_Task to complete_
Using only the records, tally the lines with "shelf" in them and state that total by itself.

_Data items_
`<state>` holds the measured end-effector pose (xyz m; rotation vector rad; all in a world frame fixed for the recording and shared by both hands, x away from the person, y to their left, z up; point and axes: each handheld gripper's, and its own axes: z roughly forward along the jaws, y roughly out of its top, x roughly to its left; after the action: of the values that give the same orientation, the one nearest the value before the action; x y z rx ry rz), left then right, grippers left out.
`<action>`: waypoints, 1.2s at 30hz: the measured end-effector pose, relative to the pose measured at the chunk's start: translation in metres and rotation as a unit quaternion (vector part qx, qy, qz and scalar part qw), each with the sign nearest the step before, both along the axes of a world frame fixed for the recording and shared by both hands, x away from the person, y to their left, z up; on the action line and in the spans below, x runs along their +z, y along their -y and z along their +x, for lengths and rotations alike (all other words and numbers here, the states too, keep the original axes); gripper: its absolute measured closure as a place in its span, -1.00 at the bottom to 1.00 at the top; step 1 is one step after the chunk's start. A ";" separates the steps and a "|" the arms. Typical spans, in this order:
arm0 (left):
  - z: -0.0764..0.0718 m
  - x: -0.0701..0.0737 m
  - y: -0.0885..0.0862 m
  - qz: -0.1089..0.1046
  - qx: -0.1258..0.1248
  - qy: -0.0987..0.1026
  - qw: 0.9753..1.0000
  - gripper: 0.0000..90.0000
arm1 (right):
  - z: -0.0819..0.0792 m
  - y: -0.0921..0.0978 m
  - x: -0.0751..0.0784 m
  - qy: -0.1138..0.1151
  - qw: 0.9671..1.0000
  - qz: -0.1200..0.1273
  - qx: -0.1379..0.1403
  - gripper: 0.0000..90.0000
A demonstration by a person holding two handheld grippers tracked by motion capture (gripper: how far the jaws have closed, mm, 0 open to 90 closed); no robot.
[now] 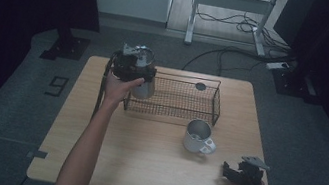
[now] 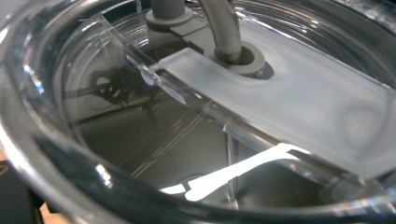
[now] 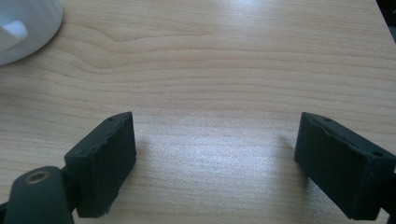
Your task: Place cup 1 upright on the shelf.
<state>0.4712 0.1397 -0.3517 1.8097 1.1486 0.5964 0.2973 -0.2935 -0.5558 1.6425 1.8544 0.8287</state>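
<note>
Steel tumbler clamped in the left hand-held gripper could strike the wire basket rim and slip; the right hand-held gripper rests apart on the counter.

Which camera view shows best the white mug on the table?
The high view: the whole mug stands on the table in front of the wire basket, handle toward the right gripper. The right gripper view catches one edge of it.

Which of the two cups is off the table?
The shiny metal cup with a clear lid, held by the left gripper over the wire basket's left end. The white-handled metal mug stands on the wooden table.
</note>
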 end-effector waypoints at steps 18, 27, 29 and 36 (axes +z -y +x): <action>0.022 -0.017 0.015 0.005 -0.005 -0.007 1.000 -0.91 | 0.000 0.000 0.000 0.000 1.000 0.000 0.000 -0.73; 0.029 -0.027 0.023 0.010 -0.006 -0.014 1.000 -0.91 | 0.000 0.000 0.000 0.000 1.000 0.000 0.001 -0.73; 0.030 -0.029 0.024 0.012 -0.004 -0.013 1.000 -0.91 | 0.000 0.000 0.000 0.000 1.000 0.000 0.001 -0.73; 0.033 -0.036 0.026 0.014 -0.007 -0.013 1.000 -0.91 | 0.001 0.000 0.000 0.000 1.000 0.001 0.002 -0.73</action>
<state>0.5045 0.1136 -0.3881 1.8531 1.1501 0.5860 0.2978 -0.2938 -0.5558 1.6393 1.8586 0.8319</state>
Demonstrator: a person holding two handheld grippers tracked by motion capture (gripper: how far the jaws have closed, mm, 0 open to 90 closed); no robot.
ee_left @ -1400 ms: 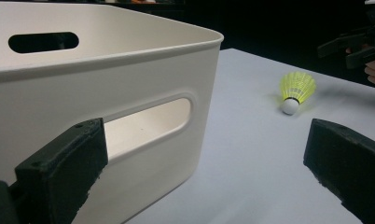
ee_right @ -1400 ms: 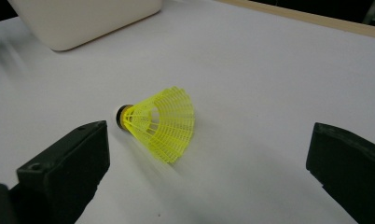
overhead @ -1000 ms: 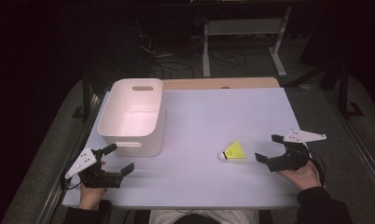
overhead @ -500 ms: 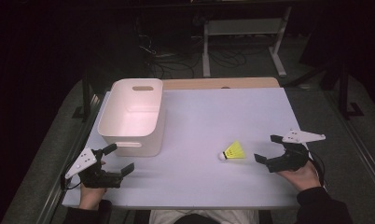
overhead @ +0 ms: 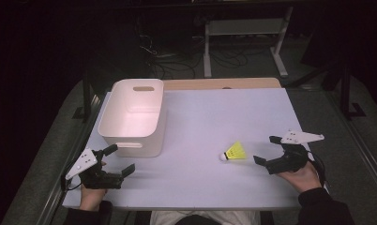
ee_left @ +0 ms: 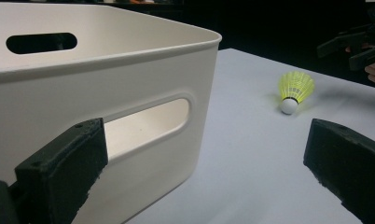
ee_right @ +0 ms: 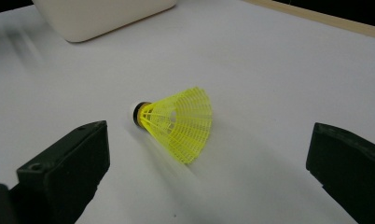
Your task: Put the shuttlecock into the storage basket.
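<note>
Here the shuttlecock (overhead: 235, 152) lies on its side on the white table (overhead: 214, 122), to the right of the white bin (overhead: 134, 117) and well apart from it, its white cork tip pointing back toward the bin. The right gripper (overhead: 266, 151) sits just right of the shuttlecock, low over the table, its jaws spread wide and holding nothing; in the right gripper view the yellow skirt (ee_right: 181, 123) lies between the two jaws but touches neither. The left gripper (overhead: 117, 158) rests near the bin's front left corner, jaws also wide apart and empty. In the left gripper view one jaw stands just before the bin's handle slot (ee_left: 146, 122).
</note>
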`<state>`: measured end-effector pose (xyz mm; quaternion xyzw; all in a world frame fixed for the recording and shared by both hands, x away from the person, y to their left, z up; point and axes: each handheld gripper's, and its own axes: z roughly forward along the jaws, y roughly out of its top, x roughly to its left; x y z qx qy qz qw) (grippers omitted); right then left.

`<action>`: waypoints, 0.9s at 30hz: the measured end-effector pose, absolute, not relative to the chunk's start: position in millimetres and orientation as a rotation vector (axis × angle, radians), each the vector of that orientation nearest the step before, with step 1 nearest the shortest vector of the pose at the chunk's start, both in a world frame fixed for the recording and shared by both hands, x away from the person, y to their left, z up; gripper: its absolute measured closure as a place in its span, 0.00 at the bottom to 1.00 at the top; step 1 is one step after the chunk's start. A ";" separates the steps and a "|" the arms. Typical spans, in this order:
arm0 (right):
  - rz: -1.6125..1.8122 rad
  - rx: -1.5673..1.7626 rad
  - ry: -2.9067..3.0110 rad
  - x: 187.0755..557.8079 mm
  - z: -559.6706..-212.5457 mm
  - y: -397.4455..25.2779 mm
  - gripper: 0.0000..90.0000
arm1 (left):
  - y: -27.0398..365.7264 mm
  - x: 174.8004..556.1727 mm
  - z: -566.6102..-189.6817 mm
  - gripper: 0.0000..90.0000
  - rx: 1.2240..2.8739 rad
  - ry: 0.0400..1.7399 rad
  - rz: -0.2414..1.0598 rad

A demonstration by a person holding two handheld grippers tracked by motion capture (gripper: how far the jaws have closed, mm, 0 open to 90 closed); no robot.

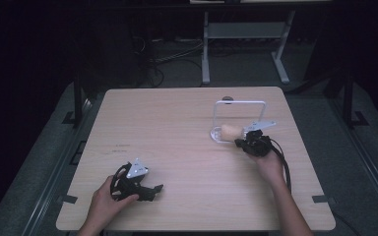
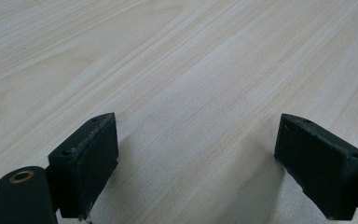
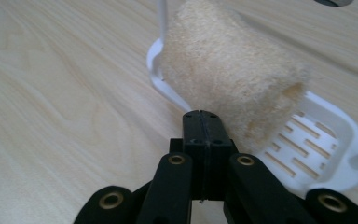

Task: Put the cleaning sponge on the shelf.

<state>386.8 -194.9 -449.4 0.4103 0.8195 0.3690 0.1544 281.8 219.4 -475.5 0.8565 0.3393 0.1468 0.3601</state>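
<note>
- Pale wood-grain table (image 1: 177, 123), rounded corners, lit brighter than all around it; small round hole (image 1: 227, 98) near the far edge.
- Grey floor (image 1: 39, 147) on both sides, dim.
- Metal rails (image 1: 374, 172) along the floor to right and left of the table.
- Beyond the far edge, white legs of another table or stand (image 1: 205, 49), with a crossbar between them.
- Tangle of dark cables (image 1: 162, 54) on the floor to the left of those legs.
- Back of the room nearly black; walls not to be made out.
- Black upright posts (image 1: 77, 93) beside the table's far corners.
</note>
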 end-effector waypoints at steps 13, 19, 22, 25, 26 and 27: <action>1.071 1.229 2.269 391.0 -449.5 -212.0 1.00 | 219.4 281.8 -475.5 0.14 2.208 0.875 0.378; 1.072 1.230 2.263 391.6 -448.1 -213.4 1.00 | 219.4 281.8 -475.5 0.14 2.208 0.875 0.379; 1.078 1.221 2.266 388.6 -445.8 -212.3 1.00 | 219.4 281.8 -475.6 0.14 2.208 0.875 0.379; 1.086 1.215 2.266 384.0 -442.3 -209.9 1.00 | 219.4 281.8 -475.6 0.14 2.208 0.875 0.379; 1.087 1.211 2.265 383.4 -441.7 -209.5 1.00 | 219.3 281.7 -475.6 0.14 2.207 0.875 0.379; 1.089 1.212 2.266 382.0 -440.6 -209.0 1.00 | 219.3 281.8 -475.6 0.14 2.208 0.875 0.379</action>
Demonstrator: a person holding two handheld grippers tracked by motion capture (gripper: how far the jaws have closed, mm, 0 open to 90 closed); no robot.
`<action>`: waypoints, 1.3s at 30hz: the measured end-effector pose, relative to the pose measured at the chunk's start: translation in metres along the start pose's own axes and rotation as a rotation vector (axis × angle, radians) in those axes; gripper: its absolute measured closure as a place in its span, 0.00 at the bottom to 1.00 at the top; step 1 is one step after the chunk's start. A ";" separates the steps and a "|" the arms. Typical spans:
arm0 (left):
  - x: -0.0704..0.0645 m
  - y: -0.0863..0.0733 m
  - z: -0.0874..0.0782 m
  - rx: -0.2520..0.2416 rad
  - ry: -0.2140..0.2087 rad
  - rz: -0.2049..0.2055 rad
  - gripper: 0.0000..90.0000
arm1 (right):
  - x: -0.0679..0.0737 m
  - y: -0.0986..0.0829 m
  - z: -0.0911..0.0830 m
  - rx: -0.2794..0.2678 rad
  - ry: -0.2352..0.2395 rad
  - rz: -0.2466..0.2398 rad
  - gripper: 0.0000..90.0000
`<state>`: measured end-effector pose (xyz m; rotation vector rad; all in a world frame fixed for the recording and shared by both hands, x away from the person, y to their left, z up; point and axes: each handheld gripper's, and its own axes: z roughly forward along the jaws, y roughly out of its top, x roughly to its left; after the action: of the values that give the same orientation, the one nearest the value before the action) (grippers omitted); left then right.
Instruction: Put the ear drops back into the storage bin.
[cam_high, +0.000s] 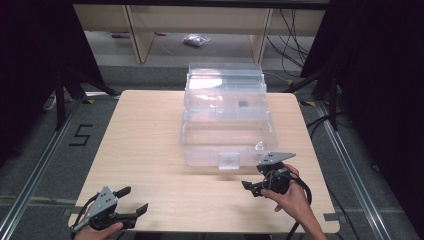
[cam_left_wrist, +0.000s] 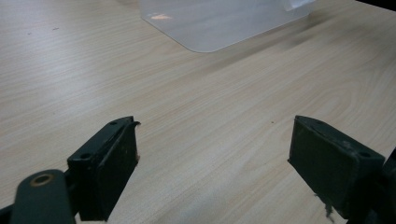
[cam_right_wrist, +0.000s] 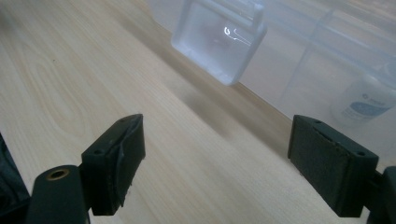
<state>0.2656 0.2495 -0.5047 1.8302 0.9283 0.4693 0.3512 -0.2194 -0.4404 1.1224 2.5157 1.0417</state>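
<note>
— Sitting at the middle of the wooden table (cam_high: 150, 145), toward the far edge, is that the clear plastic storage box (cam_high: 227, 117)?

— Yes, with its lid tipped back behind it and a latch tab (cam_high: 229, 160) hanging at the front wall. A small white bottle (cam_right_wrist: 366, 100) stands inside, near the front right corner.

— Where is the right gripper (cam_high: 256, 176)?

— Just beside the box's front right corner, on the table side, apart from it. Its jaws are spread wide with nothing between them; its own view looks at the latch tab and the bottle through the wall.

— And the left gripper (cam_high: 134, 199)?

— Well apart from the box, at the near left corner of the table, jaws likewise spread over bare wood.

— Anything beyond?

— A small plastic bag (cam_high: 196, 40) lies on the floor behind the table.
</note>
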 end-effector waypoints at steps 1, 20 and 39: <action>0.000 0.000 0.000 -0.001 0.002 0.000 0.16 | -0.002 0.000 0.000 0.015 0.002 -0.016 0.22; 0.000 0.000 0.001 -0.005 -0.002 -0.004 0.16 | 0.004 -0.028 0.010 -0.036 0.000 0.007 0.22; -0.001 0.000 0.001 -0.012 -0.001 -0.012 0.16 | 0.009 -0.048 0.003 -0.011 -0.064 0.013 0.22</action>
<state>0.2655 0.2480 -0.5052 1.8135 0.9331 0.4654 0.3183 -0.2338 -0.4741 1.1516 2.4533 1.0051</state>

_Response to this task_
2